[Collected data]
►
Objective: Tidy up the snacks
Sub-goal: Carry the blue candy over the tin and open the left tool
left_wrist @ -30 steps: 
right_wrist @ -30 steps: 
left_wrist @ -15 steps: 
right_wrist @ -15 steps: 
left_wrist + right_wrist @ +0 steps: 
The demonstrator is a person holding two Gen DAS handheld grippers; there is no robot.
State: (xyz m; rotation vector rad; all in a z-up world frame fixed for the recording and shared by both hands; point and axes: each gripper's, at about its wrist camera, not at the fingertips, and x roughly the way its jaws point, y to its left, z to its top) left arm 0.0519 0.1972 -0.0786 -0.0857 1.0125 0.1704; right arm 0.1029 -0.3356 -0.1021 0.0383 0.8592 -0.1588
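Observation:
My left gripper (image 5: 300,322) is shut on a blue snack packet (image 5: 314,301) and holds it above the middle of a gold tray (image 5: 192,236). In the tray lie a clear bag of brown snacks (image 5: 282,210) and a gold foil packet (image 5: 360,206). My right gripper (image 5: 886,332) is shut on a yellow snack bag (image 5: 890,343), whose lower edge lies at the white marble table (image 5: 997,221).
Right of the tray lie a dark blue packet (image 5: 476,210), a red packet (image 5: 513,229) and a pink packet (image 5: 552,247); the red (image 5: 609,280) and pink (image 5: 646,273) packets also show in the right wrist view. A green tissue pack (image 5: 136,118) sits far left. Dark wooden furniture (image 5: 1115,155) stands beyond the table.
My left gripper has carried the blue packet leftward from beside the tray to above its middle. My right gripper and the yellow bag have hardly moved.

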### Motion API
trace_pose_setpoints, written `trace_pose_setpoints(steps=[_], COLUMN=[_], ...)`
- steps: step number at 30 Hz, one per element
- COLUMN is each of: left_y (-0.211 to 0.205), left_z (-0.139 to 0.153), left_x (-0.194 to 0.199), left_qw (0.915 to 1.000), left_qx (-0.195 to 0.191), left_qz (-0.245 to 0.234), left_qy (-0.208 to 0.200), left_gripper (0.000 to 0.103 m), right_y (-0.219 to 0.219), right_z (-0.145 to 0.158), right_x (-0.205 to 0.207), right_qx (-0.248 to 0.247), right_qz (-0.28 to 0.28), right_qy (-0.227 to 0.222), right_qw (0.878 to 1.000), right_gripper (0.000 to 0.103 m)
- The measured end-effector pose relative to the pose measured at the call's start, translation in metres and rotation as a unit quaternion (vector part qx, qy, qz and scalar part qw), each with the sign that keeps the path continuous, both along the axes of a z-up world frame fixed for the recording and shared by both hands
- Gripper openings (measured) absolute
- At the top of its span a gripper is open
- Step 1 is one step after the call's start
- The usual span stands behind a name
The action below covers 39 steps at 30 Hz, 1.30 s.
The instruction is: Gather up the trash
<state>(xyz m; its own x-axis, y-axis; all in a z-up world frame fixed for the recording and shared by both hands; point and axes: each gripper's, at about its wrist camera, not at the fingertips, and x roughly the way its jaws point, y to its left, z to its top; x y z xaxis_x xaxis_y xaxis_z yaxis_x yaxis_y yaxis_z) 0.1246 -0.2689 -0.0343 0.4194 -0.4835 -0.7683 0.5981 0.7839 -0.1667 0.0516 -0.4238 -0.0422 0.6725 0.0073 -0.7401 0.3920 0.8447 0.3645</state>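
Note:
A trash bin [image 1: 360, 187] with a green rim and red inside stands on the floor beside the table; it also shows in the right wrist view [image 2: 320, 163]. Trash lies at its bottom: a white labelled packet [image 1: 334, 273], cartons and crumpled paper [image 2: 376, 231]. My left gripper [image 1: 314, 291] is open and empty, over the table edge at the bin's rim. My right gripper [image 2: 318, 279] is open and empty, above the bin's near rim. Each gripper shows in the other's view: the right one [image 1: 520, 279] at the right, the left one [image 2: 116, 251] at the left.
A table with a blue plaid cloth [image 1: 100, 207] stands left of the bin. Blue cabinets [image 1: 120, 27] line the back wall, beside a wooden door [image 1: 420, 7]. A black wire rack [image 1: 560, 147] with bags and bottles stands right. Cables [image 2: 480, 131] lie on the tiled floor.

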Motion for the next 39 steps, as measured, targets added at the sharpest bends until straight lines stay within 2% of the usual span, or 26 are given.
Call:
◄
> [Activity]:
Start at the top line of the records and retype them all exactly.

> [Output below]:
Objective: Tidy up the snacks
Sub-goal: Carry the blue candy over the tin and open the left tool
left_wrist @ -30 steps: 
right_wrist @ -30 steps: 
left_wrist @ -15 steps: 
right_wrist @ -15 steps: 
left_wrist + right_wrist @ +0 steps: 
The demonstrator is a person holding two Gen DAS handheld grippers; there is no robot.
State: (xyz m; rotation vector rad; all in a z-up world frame fixed for the recording and shared by both hands; point and axes: each gripper's, at about its wrist camera, not at the fingertips, and x roughly the way its jaws point, y to its left, z to its top) left arm 0.0519 0.1972 -0.0786 -0.0857 1.0125 0.1704; right arm 0.1029 -0.3356 -0.1021 0.0383 0.8592 -0.1588
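Observation:
My left gripper (image 5: 300,322) is shut on a blue snack packet (image 5: 314,301) and holds it above the middle of a gold tray (image 5: 192,236). In the tray lie a clear bag of brown snacks (image 5: 282,210) and a gold foil packet (image 5: 360,206). My right gripper (image 5: 886,332) is shut on a yellow snack bag (image 5: 890,343), whose lower edge lies at the white marble table (image 5: 997,221).
Right of the tray lie a dark blue packet (image 5: 476,210), a red packet (image 5: 513,229) and a pink packet (image 5: 552,247); the red (image 5: 609,280) and pink (image 5: 646,273) packets also show in the right wrist view. A green tissue pack (image 5: 136,118) sits far left. Dark wooden furniture (image 5: 1115,155) stands beyond the table.
My left gripper has carried the blue packet leftward from beside the tray to above its middle. My right gripper and the yellow bag have hardly moved.
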
### Motion API
trace_pose_setpoints, written `trace_pose_setpoints(steps=[_], COLUMN=[_], ...)`
- steps: step number at 30 Hz, one per element
- COLUMN is each of: left_y (-0.211 to 0.205), left_z (-0.139 to 0.153), left_x (-0.194 to 0.199), left_qw (0.915 to 1.000), left_qx (-0.195 to 0.191), left_qz (-0.245 to 0.234), left_qy (-0.208 to 0.200), left_gripper (0.000 to 0.103 m), right_y (-0.219 to 0.219), right_z (-0.145 to 0.158), right_x (-0.205 to 0.207), right_qx (-0.248 to 0.247), right_qz (-0.28 to 0.28), right_qy (-0.227 to 0.222), right_qw (0.878 to 1.000), right_gripper (0.000 to 0.103 m)
- The measured end-effector pose relative to the pose measured at the call's start, translation in metres and rotation as a unit quaternion (vector part qx, qy, qz and scalar part qw), each with the sign that keeps the path continuous, both along the axes of a z-up world frame fixed for the recording and shared by both hands
- Gripper openings (measured) absolute
- At the top of its span a gripper is open
- Step 1 is one step after the call's start
- The usual span stands behind a name
The action below covers 39 steps at 30 Hz, 1.30 s.
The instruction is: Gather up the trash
<state>(xyz m; its own x-axis, y-axis; all in a z-up world frame fixed for the recording and shared by both hands; point and axes: each gripper's, at about its wrist camera, not at the fingertips, and x roughly the way its jaws point, y to its left, z to its top; x y z xaxis_x xaxis_y xaxis_z yaxis_x yaxis_y yaxis_z) 0.1246 -0.2689 -0.0343 0.4194 -0.4835 -0.7683 0.5981 0.7839 -0.1667 0.0516 -0.4238 -0.0422 0.6725 0.0073 -0.7401 0.3920 0.8447 0.3645</state>
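Note:
A trash bin [image 1: 360, 187] with a green rim and red inside stands on the floor beside the table; it also shows in the right wrist view [image 2: 320, 163]. Trash lies at its bottom: a white labelled packet [image 1: 334, 273], cartons and crumpled paper [image 2: 376, 231]. My left gripper [image 1: 314, 291] is open and empty, over the table edge at the bin's rim. My right gripper [image 2: 318, 279] is open and empty, above the bin's near rim. Each gripper shows in the other's view: the right one [image 1: 520, 279] at the right, the left one [image 2: 116, 251] at the left.
A table with a blue plaid cloth [image 1: 100, 207] stands left of the bin. Blue cabinets [image 1: 120, 27] line the back wall, beside a wooden door [image 1: 420, 7]. A black wire rack [image 1: 560, 147] with bags and bottles stands right. Cables [image 2: 480, 131] lie on the tiled floor.
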
Motion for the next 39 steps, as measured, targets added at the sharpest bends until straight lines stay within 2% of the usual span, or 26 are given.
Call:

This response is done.